Hijas de la Caridad, Armand Gautier

Día 30

Marzo: Mortificación

"Ser santo no es otra cosa que querer lo que Dios quiere, así como ser sabio no es otra cosa que juzgar las cosas como Dios las juzga. Ahora bien, ¿quién sabe si tus sentimientos están siempre en conformidad con los de Dios? ¿Cuántas veces te has descubierto a ti mismo engañado en tus juicios y decisiones?" -San Vicente de Paúl

San Vicente de Paúl destacó en esta mortificación de su propio juicio. Estaba dotado de tanta previsión que era considerado uno de los hombres más prudentes de su tiempo; sin embargo, siempre desconfiaba de sí mismo y en todos sus asuntos recurrió no solo a Dios, sino también a los hombres. Pedía su opinión y la seguía más que la suya propia, siempre que la justicia y la caridad lo permitieran, incluso si tenían poco talento o eran sus inferiores.
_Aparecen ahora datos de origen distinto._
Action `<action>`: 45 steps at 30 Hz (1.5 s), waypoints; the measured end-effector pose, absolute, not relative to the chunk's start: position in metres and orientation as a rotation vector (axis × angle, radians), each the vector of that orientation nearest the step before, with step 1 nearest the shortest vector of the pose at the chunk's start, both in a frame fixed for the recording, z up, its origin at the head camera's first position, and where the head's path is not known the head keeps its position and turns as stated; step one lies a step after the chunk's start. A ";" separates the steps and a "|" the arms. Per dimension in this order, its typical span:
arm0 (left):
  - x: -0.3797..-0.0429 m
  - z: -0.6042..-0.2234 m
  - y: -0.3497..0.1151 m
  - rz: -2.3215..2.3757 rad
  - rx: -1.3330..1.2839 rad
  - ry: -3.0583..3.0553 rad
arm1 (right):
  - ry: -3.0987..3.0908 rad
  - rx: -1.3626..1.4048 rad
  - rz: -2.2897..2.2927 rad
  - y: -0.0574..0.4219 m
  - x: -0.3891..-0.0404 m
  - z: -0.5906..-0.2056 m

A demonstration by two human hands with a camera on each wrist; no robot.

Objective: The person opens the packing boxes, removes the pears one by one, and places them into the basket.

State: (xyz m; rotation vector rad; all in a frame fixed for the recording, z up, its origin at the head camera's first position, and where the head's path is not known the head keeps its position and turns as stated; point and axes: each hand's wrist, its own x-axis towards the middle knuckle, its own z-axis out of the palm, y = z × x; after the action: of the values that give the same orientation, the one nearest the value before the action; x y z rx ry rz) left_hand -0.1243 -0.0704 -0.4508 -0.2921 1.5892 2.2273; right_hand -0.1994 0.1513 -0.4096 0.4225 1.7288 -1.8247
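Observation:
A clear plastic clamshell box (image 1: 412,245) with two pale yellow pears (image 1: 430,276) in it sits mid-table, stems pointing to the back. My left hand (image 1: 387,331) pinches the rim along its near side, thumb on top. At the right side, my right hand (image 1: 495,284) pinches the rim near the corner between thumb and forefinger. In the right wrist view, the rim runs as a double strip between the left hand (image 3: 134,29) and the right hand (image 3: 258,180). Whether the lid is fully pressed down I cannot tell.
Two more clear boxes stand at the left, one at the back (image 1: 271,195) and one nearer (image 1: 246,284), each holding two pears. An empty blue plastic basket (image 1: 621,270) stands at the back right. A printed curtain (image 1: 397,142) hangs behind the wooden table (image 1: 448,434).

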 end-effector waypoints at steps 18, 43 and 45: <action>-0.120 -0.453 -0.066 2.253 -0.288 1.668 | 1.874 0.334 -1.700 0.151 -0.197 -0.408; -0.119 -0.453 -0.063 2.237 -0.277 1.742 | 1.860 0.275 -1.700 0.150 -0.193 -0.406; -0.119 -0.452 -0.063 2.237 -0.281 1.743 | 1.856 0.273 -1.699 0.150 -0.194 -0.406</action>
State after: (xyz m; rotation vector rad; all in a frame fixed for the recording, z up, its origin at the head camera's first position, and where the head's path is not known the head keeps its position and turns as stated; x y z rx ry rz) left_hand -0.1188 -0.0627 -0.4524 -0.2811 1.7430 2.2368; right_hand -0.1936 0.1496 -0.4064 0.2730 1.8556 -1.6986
Cuando le pedían consejo, después de elevar su mente por un momento a Dios, lo daba, no imponiendo cosas arbitrariamente, sino explicando sus puntos de vista con modestia y dejando a la persona decidir por sí misma. Su manera de hablar era: "Parece que podría hacerse así." "Habría esta razón, que parece llevar a tal conclusión", y si se le instaba a decidir absolutamente, diría: "Me parece que sería bueno o conveniente hacer tal cosa, actuar de tal manera." Además, siempre prefería y sugería que también se pidiera la opinión de otros, y le complacía que se siguiera más que la suya propia, no porque no supiera normalmente mejor, debido a su larga experiencia y la gran luz que recibía de Dios, sino puramente por amor a la sumisión y la mortificación, y por su gran amor a la humildad, que le hacía estimar a todos mejor que a sí mismo. En una reunión de las Damas de la Caridad, una institución establecida por él para promover varios objetos piadosos, una matrona presente observó este rasgo. Ella informó al siervo de Dios de ello muy graciosamente, al final de la conferencia, expresándole su sorpresa de que él no apoyara sus opiniones, que merecían ser preferidas a todas las demás. "¡Nunca permita Dios," respondió él, "que mi pobre juicio débil prevalezca sobre el de los demás! Siempre me alegraré de que Dios trabaje lo que Él quiera sin mí, un miserable pecador". Estaba tan plenamente persuadido de que las resoluciones tomadas con madurez y el consejo de otros eran agradables al Señor, que rechazaba como una tentación cualquier cosa opuesta a ellas que llegara a su mente. Solía decir que cuando un asunto había sido recomendado a Dios y consultado con otros, debíamos ser firmes en lo que emprendiéramos y creer que Dios no nos lo imputaría como una falta, ya que podíamos ofrecer esta excusa legítima: "Oh Señor, te recomendé el asunto y tomé el consejo de otros, que era todo lo que se podía hacer para conocer tu voluntad".